Solovyev V V, Lawrence C B
Department of Cell Biology, Baylor College of Medicine, Houston, TX 77030, USA.
Proc Int Conf Intell Syst Mol Biol. 1993;1:371-9.
Accurate recognition of coding and intron regions within large regions of uncharacterized genomic DNA is an unsolved problem. A data base of more than 4,240,791 bp coding and 7,790,682 bp noncoding human sequences was extracted from GenBank to develop a function for locating coding regions in anonymous sequences. Several coding measures based on oligonucleotide preferences were tested on a control set that including 1/3 of all extracted sequences. An accuracy of separation of coding/noncoding regions is 87% for 9 bp oligonucleotides on 54 bp windows and 91% on 108 bp windows, respectively. For separation of coding/intron regions the accuracy is 89-90% for 8 bp oligonucleotides on 54 bp windows and up to 95% on 108 bp windows. Using the information about preferences of octanucleotides in protein coding and intron regions and significant triplet frequencies as a function of position near splice junctions, a joint splice site prediction scheme was developed. The accuracy of the joint scheme for predicting splice site positions on the test set was about 96-97%, which exceeds the accuracy of the previously reported splice site selection method based on a more complex artificial neural network approach. A model of splicing using poly-G(C) rich exon flanking sequences is suggested. A remarkable difference of oligonucleotide composition 5'- and 3'- gene regions is displayed and applied in a gene structure predictive system.

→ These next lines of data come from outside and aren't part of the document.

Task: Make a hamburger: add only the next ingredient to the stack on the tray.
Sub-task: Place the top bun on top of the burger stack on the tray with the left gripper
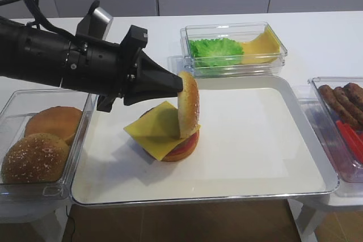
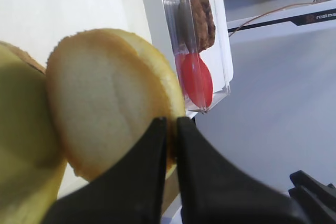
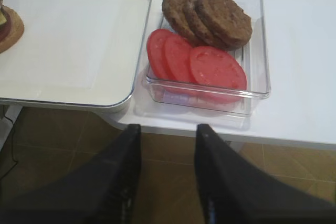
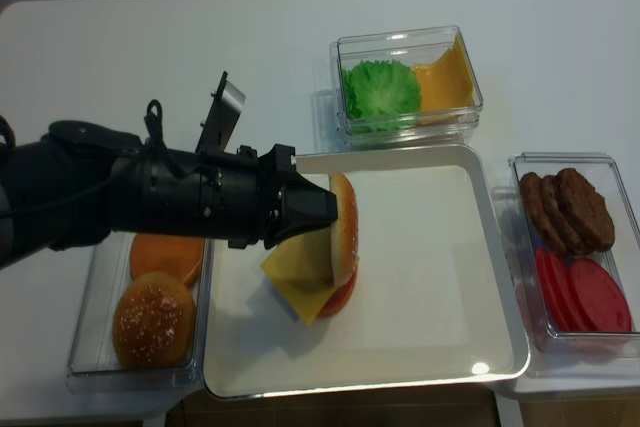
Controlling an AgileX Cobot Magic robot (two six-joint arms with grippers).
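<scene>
The top bun half (image 1: 189,106) stands on edge, its lower rim on the stack (image 1: 161,134) of bun, patty, tomato and overhanging yellow cheese on the silver tray (image 1: 255,140). My left gripper (image 1: 180,83) reaches in from the left and is shut on the bun's upper rim. In the left wrist view its black fingers (image 2: 152,171) pinch the bun's (image 2: 105,98) golden edge, pale cut face showing. My right gripper (image 3: 168,129) hangs open and empty over the floor, in front of the table edge by the tray's corner (image 3: 79,35).
A clear tub (image 1: 39,145) left of the tray holds a seeded bun and a smooth bun. Behind the tray is a tub (image 1: 232,49) of lettuce and cheese. On the right, a tub (image 3: 210,40) holds patties and tomato slices.
</scene>
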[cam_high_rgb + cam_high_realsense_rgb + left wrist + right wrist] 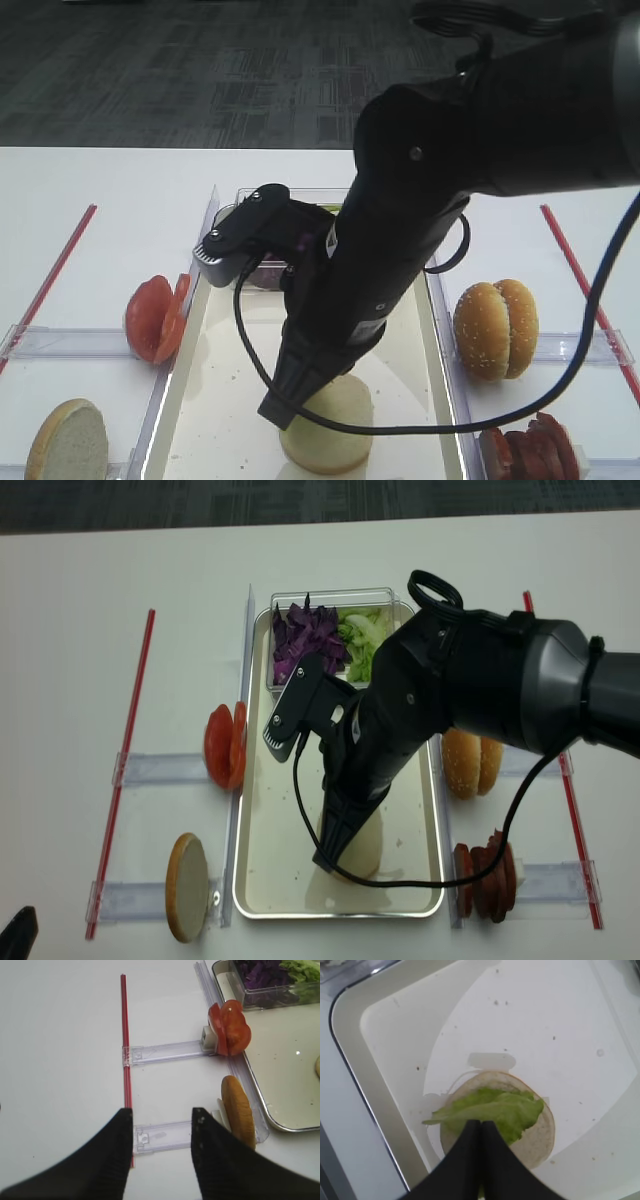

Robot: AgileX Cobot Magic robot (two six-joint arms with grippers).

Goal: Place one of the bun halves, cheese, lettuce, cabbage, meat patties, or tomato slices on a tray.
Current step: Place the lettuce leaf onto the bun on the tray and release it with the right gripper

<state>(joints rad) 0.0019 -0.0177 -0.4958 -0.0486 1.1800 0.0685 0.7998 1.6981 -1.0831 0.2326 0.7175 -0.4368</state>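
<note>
Tray [262, 890] mid-table, one bun half [540, 1142] cut face up on its near end. Lettuce [505, 1110] leaf lies on that bun. Right gripper [481, 1132] right over it, jaws pressed together, tips at leaf's near edge; grip on leaf unclear. Left gripper [162, 1125] off tray, jaws apart, holding nothing.

You are looking at a lab or office test station, not a real kitchen. The plain white worktop [80, 570] is marked off by red strips [122, 765] near its left and right edges, with clear plastic holders [165, 1051] fixed in rows to stand the food on edge. Beyond the worktop's far edge lies grey patterned carpet [180, 70], the kind laid in offices.
</note>
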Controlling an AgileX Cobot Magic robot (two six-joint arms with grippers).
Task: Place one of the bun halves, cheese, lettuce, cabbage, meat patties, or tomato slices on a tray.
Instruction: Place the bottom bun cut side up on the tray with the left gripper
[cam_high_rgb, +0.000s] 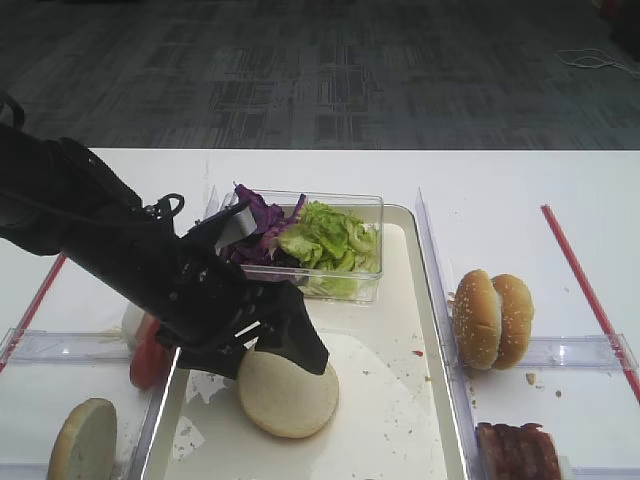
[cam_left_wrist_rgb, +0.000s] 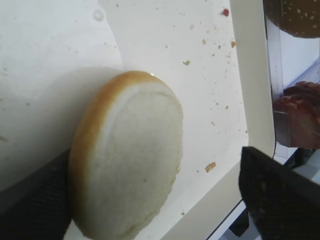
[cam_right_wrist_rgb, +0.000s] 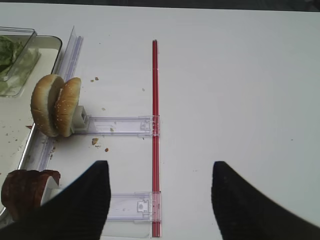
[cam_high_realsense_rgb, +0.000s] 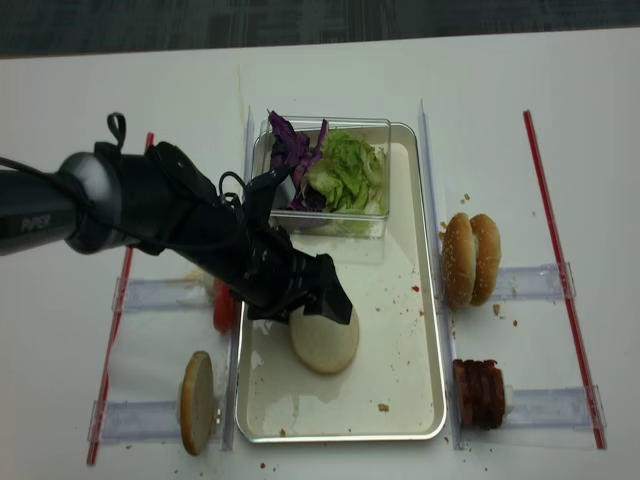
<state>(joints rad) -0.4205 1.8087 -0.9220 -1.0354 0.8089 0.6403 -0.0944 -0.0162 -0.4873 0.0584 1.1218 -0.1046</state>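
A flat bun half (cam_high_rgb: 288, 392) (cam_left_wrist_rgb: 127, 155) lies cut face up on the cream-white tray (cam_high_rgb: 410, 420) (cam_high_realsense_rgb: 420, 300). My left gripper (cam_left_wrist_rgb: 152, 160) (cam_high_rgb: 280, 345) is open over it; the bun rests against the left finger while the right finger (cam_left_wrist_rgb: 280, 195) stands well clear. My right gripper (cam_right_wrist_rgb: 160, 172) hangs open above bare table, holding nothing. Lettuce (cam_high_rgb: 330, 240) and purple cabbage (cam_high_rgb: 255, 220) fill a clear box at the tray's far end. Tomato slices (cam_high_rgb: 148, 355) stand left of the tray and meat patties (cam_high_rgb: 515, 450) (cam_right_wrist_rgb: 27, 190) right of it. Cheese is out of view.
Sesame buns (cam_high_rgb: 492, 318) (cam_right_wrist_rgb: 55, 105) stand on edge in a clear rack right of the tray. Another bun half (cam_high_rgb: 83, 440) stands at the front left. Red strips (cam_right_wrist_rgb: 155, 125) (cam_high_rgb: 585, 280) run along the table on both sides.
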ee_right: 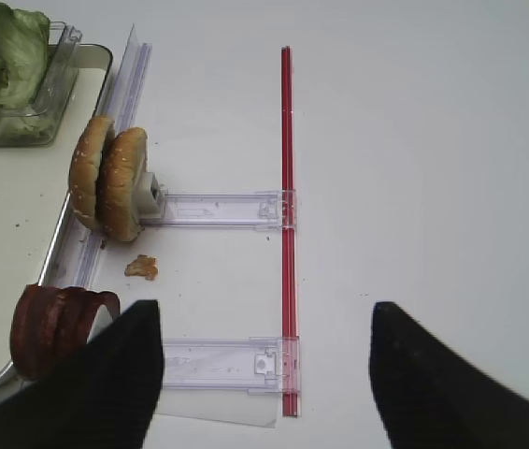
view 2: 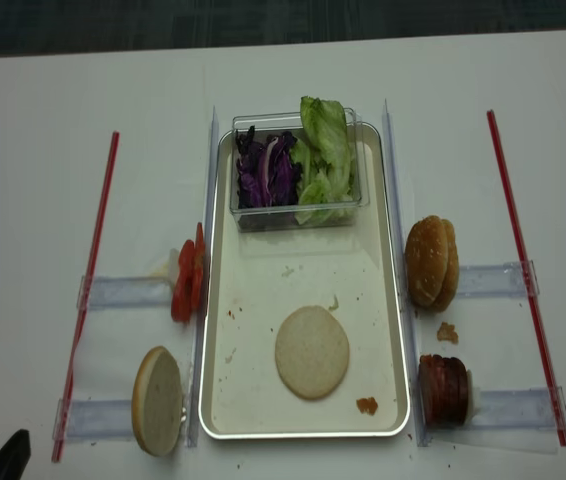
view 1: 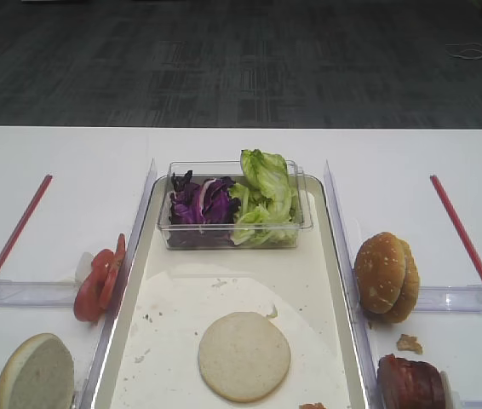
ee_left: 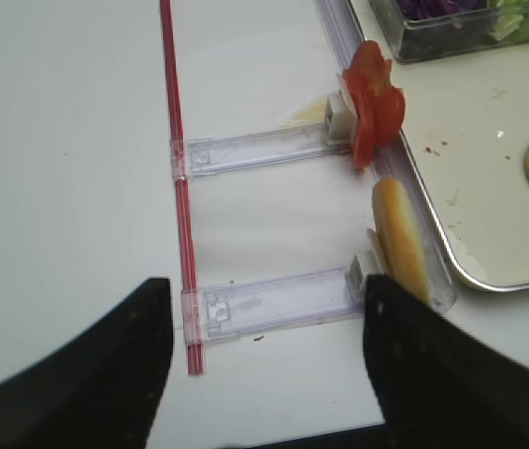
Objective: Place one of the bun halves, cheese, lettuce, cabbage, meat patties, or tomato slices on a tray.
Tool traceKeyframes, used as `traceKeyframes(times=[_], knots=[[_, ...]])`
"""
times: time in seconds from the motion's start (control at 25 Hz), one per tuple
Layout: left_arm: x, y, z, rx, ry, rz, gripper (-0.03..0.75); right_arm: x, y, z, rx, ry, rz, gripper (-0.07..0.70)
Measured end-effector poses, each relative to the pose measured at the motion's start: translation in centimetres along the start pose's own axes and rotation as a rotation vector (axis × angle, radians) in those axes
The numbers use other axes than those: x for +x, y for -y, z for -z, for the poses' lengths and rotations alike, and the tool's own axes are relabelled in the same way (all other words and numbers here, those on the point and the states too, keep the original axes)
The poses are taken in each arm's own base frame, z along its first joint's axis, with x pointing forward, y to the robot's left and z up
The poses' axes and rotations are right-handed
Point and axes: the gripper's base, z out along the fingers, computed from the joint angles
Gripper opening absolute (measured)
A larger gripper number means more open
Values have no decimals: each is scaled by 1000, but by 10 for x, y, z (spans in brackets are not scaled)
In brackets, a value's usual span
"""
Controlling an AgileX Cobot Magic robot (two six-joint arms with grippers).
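Well clear of both released, empty hands, left hand [ee_left: 264, 374] and right hand [ee_right: 264, 374], one bun half [view 1: 244, 355] is seen laid flat on the tray [view 1: 336, 256]; that placing is judged done

in the high view the picture's bottom edge cuts off the meat patties [view 1: 410, 383] and the upright bun half [view 1: 35, 373] at left. both wrist views show only blurred dark fingers [ee_right: 96, 388] [ee_left: 78, 374] at the bottom edge. the cabbage [ee_left: 442, 7] and lettuce [ee_right: 7, 56] are cropped there.
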Motion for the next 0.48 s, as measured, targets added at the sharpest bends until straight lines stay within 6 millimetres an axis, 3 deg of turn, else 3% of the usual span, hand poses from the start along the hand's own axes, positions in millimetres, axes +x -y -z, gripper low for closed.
traceKeyframes(times=[0.48], knots=[[6,1,6,-3,56,-6,422,0,0,0,0,0,0,490]])
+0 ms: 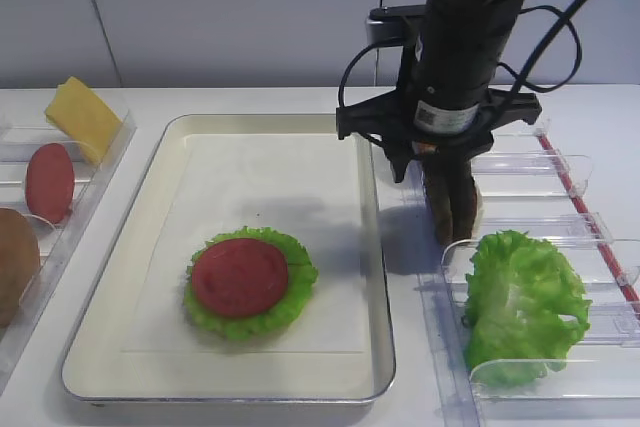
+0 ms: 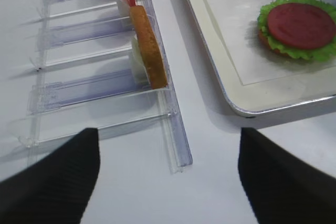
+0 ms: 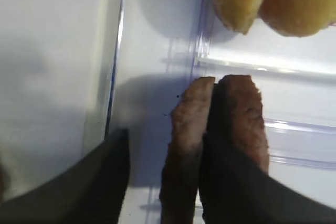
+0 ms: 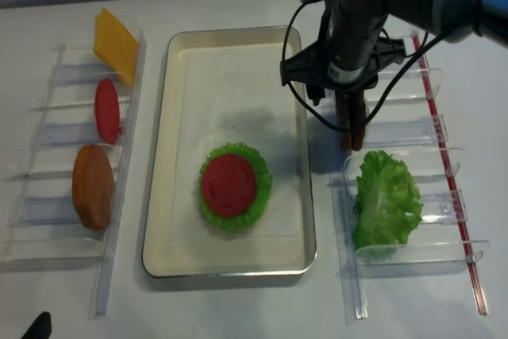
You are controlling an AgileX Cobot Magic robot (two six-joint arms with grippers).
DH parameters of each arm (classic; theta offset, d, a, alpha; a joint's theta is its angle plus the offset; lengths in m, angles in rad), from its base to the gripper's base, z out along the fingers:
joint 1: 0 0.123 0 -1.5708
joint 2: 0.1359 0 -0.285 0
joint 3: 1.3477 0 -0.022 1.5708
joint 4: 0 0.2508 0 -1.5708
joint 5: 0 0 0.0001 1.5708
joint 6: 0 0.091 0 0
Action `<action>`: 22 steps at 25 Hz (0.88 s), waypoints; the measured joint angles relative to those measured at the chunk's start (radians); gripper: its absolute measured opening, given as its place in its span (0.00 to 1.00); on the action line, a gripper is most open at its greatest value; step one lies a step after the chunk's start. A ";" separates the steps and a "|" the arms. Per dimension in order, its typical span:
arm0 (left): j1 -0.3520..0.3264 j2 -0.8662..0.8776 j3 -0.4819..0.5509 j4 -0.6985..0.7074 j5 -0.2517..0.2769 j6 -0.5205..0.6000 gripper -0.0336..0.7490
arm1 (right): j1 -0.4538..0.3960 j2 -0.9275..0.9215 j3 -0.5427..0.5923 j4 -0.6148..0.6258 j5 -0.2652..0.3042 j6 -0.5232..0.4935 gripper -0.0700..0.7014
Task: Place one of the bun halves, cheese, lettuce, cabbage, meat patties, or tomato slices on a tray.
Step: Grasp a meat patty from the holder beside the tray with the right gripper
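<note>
Right of the tray [image 1: 375, 247], two rough brown patties [image 3: 215, 140] stand on edge in a clear plastic rack [image 1: 560, 172], right gripper [image 3: 163, 182] straddling one, jaws not pinching it. Left gripper [image 2: 165, 177] hangs open. Label on the arm is unreadable.

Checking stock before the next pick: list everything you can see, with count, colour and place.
tray: one, cream, centre.
tomato slices: two, red; one on the tray stack, one in left holder.
lettuce: two, green; one under tray tomato, one in right holder.
cheese: one, yellow, left holder.
bun halves: at least three, golden; two right, one left.
meat patties: two, brown, upright, right holder.
holders: clear, both sides.
right gripper: open around one patty.
left gripper: open, left.
</note>
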 joint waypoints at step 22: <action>0.000 0.000 0.000 0.000 0.000 0.000 0.70 | 0.000 0.002 -0.016 -0.072 0.073 0.024 0.32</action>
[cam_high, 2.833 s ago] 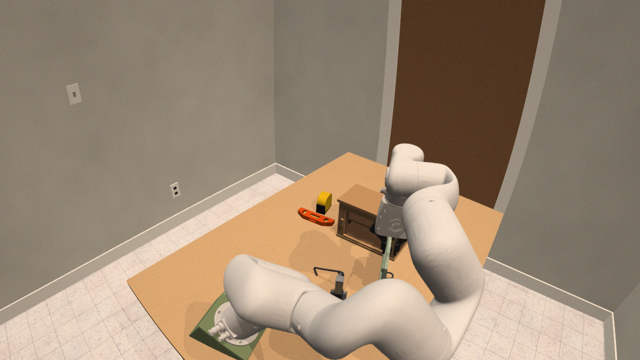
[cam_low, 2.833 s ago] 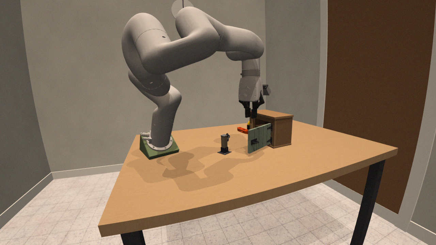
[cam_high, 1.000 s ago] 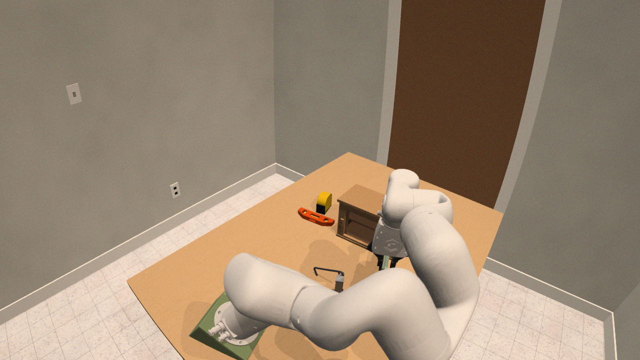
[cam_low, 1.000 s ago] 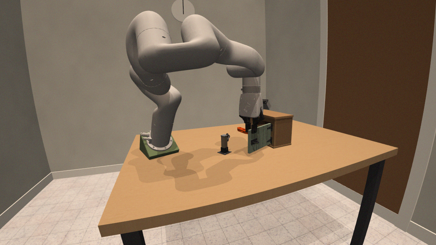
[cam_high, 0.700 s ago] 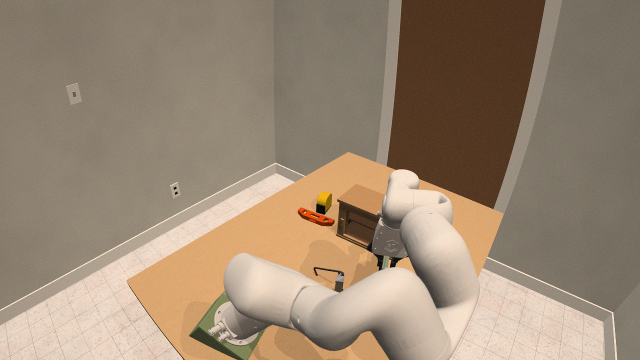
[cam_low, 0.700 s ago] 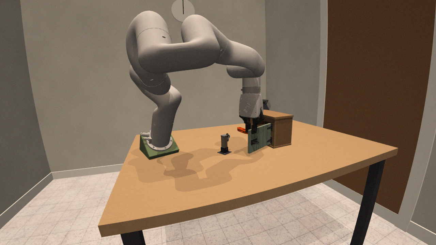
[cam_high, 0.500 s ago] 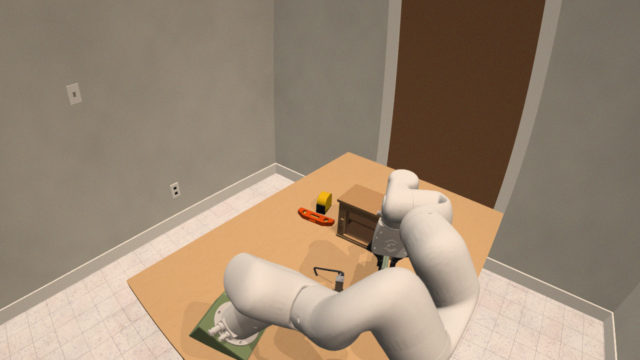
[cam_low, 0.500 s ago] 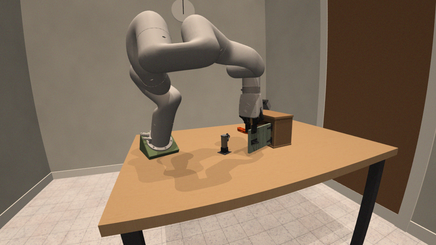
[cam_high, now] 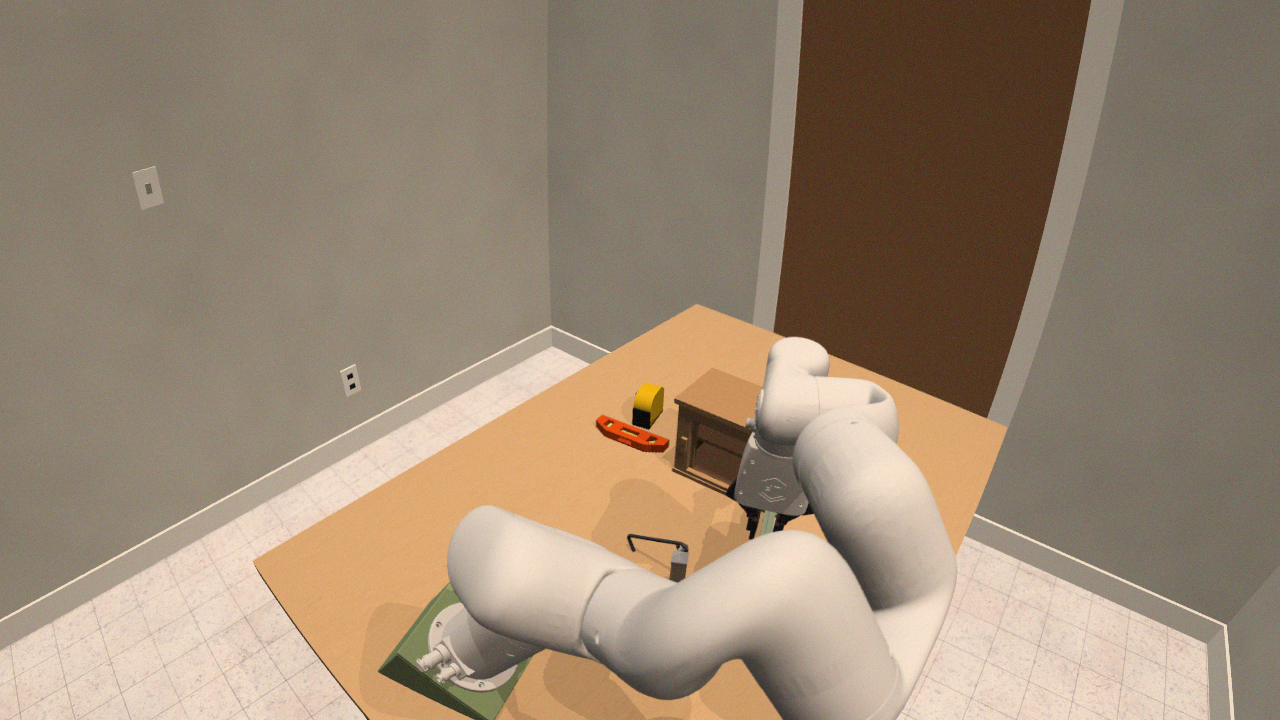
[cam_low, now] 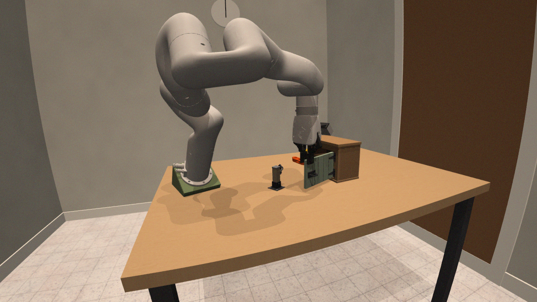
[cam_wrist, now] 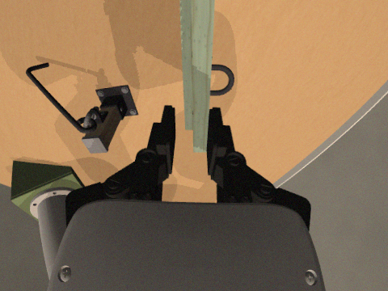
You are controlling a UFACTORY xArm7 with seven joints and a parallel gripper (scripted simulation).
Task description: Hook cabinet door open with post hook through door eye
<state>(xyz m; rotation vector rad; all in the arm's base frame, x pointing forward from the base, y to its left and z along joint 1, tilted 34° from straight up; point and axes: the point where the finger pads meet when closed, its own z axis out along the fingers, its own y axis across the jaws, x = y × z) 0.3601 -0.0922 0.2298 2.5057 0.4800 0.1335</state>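
The arm arches over, gripper (cam_wrist: 191, 132) pointing down (fingers partly parted).

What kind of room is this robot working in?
It looks like a plain test room set up as a small workshop. A wooden table carries the robot arm, a small cabinet with a green door, and a few tools, with bare grey walls and a tiled floor around.

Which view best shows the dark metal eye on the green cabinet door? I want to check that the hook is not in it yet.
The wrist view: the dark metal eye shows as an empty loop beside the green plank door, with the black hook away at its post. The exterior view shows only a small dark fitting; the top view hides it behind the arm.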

在大片未表征的基因组DNA中准确识别编码区和内含子区域是一个尚未解决的问题。从GenBank中提取了一个包含超过4240791 bp编码序列和7790682 bp非编码人类序列的数据库,以开发一种在匿名序列中定位编码区的功能。基于寡核苷酸偏好的几种编码度量方法在一个包含所有提取序列三分之一的对照集上进行了测试。对于54 bp窗口上的9 bp寡核苷酸,编码区/非编码区的分离准确率分别为87%,对于108 bp窗口则为91%。对于编码区/内含子区的分离,54 bp窗口上8 bp寡核苷酸的准确率为89 - 90%,108 bp窗口上高达95%。利用蛋白质编码区和内含子区八核苷酸偏好信息以及作为剪接连接点附近位置函数的显著三联体频率,开发了一种联合剪接位点预测方案。该联合方案在测试集上预测剪接位点位置的准确率约为96 - 97%,超过了先前报道的基于更复杂人工神经网络方法的剪接位点选择方法的准确率。提出了一种使用富含多聚G(C)的外显子侧翼序列的剪接模型。展示了5' - 和3' - 基因区域寡核苷酸组成的显著差异,并将其应用于基因结构预测系统。